Oct 1, 2025

Bjork

Bjork As Selma In Dancer In The Dark
Bjork As Selma In Dancer In The Dark

I have been making my way through Lars von Trier’s movies. I love Melancholia, and I have always heard he is an auteur. One of my favorite things about a certain subset of movies is when directors go for it, most likely knowing they’ll turn off a serious chunk of their audience. Here are some I can think of in no particular order:

And it strikes me that von Trier would make movies in this category.

Related, I have never listened to Bjork. Not because I listened to her and decided I didn’t enjoy her music; like, literally, I’ve never heard a Bjork song. It just passed me by. From the looks of it, her most famous work is probably Post (?), which was released in 1995.

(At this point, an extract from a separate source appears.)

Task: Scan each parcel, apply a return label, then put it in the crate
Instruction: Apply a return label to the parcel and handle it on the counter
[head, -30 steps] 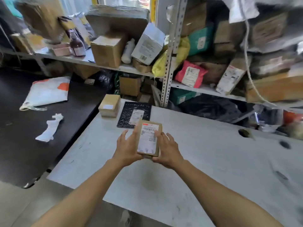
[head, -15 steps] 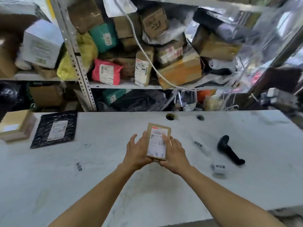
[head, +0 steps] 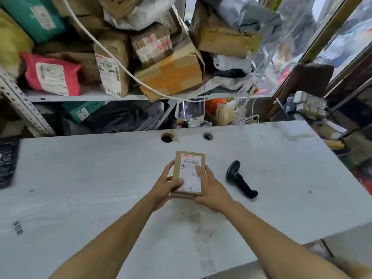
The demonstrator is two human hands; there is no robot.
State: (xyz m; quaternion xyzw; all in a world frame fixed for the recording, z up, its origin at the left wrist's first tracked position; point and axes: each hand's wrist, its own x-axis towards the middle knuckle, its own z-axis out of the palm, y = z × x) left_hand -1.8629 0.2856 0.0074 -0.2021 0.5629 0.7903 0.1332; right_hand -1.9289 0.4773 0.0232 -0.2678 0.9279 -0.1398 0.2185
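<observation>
A small brown cardboard parcel [head: 188, 174] with a white shipping label on top is held just above the white table [head: 100, 178], label facing up. My left hand [head: 167, 184] grips its left side, thumb laid across the lower label. My right hand [head: 209, 188] grips its right side with a finger on the label. A black handheld barcode scanner [head: 239, 179] lies on the table just right of my right hand. No crate is in view.
Metal shelving [head: 80, 96] behind the table is packed with boxes and mailers, a pink mailer [head: 52, 74] among them, and a white cable hangs across it. Two cable holes [head: 166, 137] pierce the table's far edge. A black mailer [head: 7, 160] lies at far left.
The view has swung right: the black mailer and small box slid off to the left and the scanner came in. Both hands kept hold of the parcel and brought it lower.
</observation>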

In 1995, I was had Green Day on repeat. I was patiently waiting for The Offspring to come on the radio so I could record it to a cassette tape. I was fascinated by Primus’s music video for Wynona’s Big Brown Beaver.

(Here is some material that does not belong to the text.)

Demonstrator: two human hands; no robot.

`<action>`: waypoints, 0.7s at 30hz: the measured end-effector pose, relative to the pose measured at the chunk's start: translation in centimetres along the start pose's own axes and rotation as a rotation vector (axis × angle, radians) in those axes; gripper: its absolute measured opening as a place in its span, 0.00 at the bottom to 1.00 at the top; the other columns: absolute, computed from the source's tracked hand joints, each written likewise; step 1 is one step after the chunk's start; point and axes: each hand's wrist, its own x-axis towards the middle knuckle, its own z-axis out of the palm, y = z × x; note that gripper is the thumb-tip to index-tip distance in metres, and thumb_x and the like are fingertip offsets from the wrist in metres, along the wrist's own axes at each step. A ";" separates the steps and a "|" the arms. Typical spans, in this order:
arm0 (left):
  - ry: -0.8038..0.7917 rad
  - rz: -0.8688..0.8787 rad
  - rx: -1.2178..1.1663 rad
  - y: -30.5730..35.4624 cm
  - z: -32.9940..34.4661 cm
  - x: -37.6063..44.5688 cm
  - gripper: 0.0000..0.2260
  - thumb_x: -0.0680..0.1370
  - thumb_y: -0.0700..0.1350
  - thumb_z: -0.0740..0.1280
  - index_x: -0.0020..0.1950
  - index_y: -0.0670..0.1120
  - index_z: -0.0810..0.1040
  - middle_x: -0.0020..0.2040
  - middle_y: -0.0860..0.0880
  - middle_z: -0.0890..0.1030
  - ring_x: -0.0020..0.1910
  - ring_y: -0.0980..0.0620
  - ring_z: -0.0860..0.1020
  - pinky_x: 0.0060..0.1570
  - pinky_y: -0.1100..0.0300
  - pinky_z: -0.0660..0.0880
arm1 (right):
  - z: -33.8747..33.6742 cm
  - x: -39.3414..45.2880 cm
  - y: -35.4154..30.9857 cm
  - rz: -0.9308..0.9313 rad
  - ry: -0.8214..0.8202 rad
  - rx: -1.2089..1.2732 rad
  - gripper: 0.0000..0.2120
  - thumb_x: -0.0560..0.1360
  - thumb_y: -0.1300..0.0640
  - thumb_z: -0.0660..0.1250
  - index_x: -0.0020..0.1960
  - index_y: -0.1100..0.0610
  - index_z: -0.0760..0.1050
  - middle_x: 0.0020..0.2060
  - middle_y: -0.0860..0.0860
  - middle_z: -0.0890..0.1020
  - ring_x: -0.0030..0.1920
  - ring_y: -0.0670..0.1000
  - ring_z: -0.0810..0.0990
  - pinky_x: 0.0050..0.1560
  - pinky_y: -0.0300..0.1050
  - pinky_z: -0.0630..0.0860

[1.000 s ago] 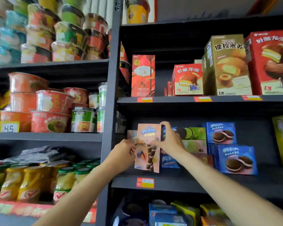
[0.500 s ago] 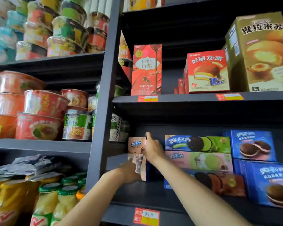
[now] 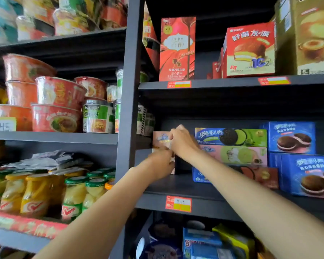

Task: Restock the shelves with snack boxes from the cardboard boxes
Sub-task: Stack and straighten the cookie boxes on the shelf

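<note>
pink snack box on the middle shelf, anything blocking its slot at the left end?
Nothing visible. Both hands, left hand and right hand, hold the pink snack box upright at the shelf's left end, and the stacked cookie boxes sit apart to its right.

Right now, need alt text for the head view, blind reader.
Both hands, left hand low and right hand at the top, hold an upright pink snack box at the left end of a dark shelf, beside stacked cookie boxes. Instant noodle bowls fill the neighbouring unit.
</note>
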 end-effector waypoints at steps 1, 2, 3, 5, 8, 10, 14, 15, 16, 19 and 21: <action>0.036 0.033 -0.021 0.4 -0.4 -0.9 0.14 0.80 0.42 0.57 0.62 0.37 0.72 0.63 0.40 0.73 0.59 0.41 0.74 0.58 0.53 0.72 | -0.6 -0.8 -0.4 -0.011 0.035 0.014 0.07 0.75 0.62 0.61 0.51 0.60 0.75 0.56 0.55 0.70 0.53 0.59 0.75 0.48 0.51 0.73; 0.074 0.066 -0.070 0.8 -0.9 -1.9 0.13 0.79 0.41 0.57 0.59 0.36 0.73 0.61 0.39 0.75 0.57 0.41 0.74 0.56 0.53 0.72 | -1.1 -1.7 -0.8 -0.025 0.088 0.042 0.06 0.75 0.62 0.61 0.49 0.60 0.76 0.56 0.55 0.71 0.53 0.58 0.76 0.49 0.50 0.74; 0.115 0.107 -0.127 1.0 -1.5 -3.1 0.11 0.79 0.39 0.57 0.56 0.36 0.75 0.58 0.39 0.76 0.55 0.41 0.75 0.54 0.53 0.73 | -1.5 -2.6 -1.2 -0.030 0.152 0.095 0.07 0.75 0.64 0.60 0.48 0.60 0.77 0.56 0.55 0.71 0.53 0.57 0.75 0.49 0.49 0.73; 0.230 0.187 -0.221 0.9 -2.6 -6.0 0.10 0.77 0.37 0.58 0.52 0.37 0.77 0.55 0.41 0.77 0.53 0.41 0.76 0.51 0.52 0.73 | -2.3 -4.8 -2.5 -0.032 0.312 0.238 0.10 0.73 0.67 0.59 0.45 0.62 0.79 0.54 0.57 0.74 0.53 0.55 0.75 0.50 0.42 0.70; 0.387 0.255 -0.320 -1.3 -3.2 -12.1 0.11 0.76 0.38 0.59 0.53 0.41 0.79 0.54 0.44 0.77 0.50 0.44 0.77 0.50 0.53 0.73 | -2.5 -9.5 -5.8 -0.084 0.588 0.444 0.13 0.67 0.68 0.54 0.39 0.64 0.78 0.46 0.60 0.77 0.47 0.51 0.75 0.44 0.30 0.65; 0.425 0.248 -0.350 -4.1 -2.4 -17.3 0.12 0.75 0.39 0.58 0.51 0.41 0.79 0.51 0.43 0.77 0.45 0.43 0.77 0.46 0.53 0.73 | -0.5 -13.8 -8.7 -0.119 0.683 0.492 0.13 0.67 0.68 0.53 0.38 0.65 0.77 0.42 0.60 0.77 0.44 0.48 0.73 0.44 0.30 0.65; 0.354 -0.034 -0.398 -12.6 2.9 -29.3 0.10 0.73 0.37 0.60 0.50 0.40 0.78 0.49 0.42 0.76 0.43 0.41 0.78 0.44 0.51 0.73 | 9.3 -25.6 -15.1 -0.214 0.417 0.550 0.11 0.68 0.70 0.54 0.38 0.65 0.75 0.40 0.52 0.73 0.43 0.45 0.70 0.45 0.25 0.64; 0.298 -0.127 -0.403 -14.9 4.8 -32.5 0.09 0.74 0.36 0.60 0.50 0.39 0.78 0.50 0.41 0.76 0.44 0.40 0.78 0.45 0.51 0.73 | 12.6 -29.0 -16.3 -0.192 0.299 0.574 0.12 0.67 0.68 0.53 0.38 0.65 0.76 0.41 0.51 0.72 0.43 0.45 0.71 0.45 0.26 0.65; 0.228 -0.221 -0.398 -17.2 7.0 -35.8 0.09 0.74 0.35 0.61 0.50 0.38 0.79 0.50 0.39 0.77 0.47 0.40 0.78 0.48 0.51 0.72 | 16.0 -32.4 -17.3 -0.160 0.175 0.578 0.13 0.67 0.66 0.53 0.40 0.66 0.76 0.42 0.52 0.72 0.44 0.47 0.72 0.46 0.30 0.67; 0.025 -0.523 -0.362 -24.2 13.8 -45.7 0.17 0.70 0.43 0.56 0.52 0.39 0.79 0.53 0.37 0.77 0.52 0.38 0.77 0.52 0.49 0.72 | 26.7 -42.0 -19.6 -0.076 -0.213 0.490 0.14 0.68 0.64 0.54 0.46 0.66 0.76 0.48 0.61 0.74 0.46 0.59 0.76 0.48 0.48 0.73; -0.073 -0.685 -0.351 -28.0 18.2 -52.4 0.21 0.66 0.46 0.54 0.52 0.40 0.79 0.52 0.38 0.77 0.52 0.38 0.77 0.51 0.48 0.74 | 32.8 -47.9 -21.1 -0.082 -0.456 0.425 0.14 0.67 0.65 0.57 0.50 0.66 0.76 0.52 0.63 0.74 0.51 0.62 0.74 0.51 0.54 0.74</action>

Which means last night, when I watched Dancer in the Dark, it was the first time I had ever heard a Bjork song. Given the movie is about a woman who uses musicals to mentally escape from her life, I am assuming the music — the movie has musical numbers — isn’t entirely in her strike zone.

So the thing that sticks out to me the most about the songs in Dancer in the Dark (which were primarily composed by Bjork for the movie) is how atonal her melodies are. She dances between half-steps and full-steps consistently, which creates a very unsettling feeling for American ears. Western music doesn’t have a lot of these tonal shifts; it’s more common to Europe (Austria, Germany) and west Asia.

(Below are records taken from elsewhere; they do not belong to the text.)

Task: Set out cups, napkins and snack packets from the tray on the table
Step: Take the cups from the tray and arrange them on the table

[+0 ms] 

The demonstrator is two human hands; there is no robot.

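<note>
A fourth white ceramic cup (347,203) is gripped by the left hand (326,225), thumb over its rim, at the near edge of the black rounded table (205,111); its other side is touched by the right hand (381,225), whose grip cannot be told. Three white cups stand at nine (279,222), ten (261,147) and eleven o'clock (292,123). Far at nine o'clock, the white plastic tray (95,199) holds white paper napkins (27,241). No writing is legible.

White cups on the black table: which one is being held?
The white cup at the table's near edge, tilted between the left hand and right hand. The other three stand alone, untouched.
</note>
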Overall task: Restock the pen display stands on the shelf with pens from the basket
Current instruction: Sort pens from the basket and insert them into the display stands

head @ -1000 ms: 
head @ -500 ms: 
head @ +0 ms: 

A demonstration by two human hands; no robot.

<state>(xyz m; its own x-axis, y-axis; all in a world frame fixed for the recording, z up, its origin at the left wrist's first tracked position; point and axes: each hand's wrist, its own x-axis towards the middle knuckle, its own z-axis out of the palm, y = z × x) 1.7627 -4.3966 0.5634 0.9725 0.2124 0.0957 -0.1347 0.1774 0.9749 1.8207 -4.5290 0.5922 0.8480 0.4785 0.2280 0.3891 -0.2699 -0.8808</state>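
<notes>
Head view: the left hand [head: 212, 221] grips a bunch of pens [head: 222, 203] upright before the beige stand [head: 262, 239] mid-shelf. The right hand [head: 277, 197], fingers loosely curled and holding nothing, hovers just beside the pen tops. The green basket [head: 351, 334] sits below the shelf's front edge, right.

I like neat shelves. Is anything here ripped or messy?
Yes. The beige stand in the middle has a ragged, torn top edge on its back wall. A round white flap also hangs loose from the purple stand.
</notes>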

Obviously, she’s not from the West, so it is a perfect pairing for the movie. There is never quite a moment in the movie where there is any resolve; the music rarely resolves, even if you can’t put your finger on it. I’ll have to listen to more of her work. My wife definitely banged Bjork in the early ’90s, so I have an in-house guide.

As an aside, it would appear Bjork is quite the performance artist. She was fantastic as Selma in the movie, which is interesting considering it looks like she never did it again outside of a single other credit. Maybe she didn’t want to?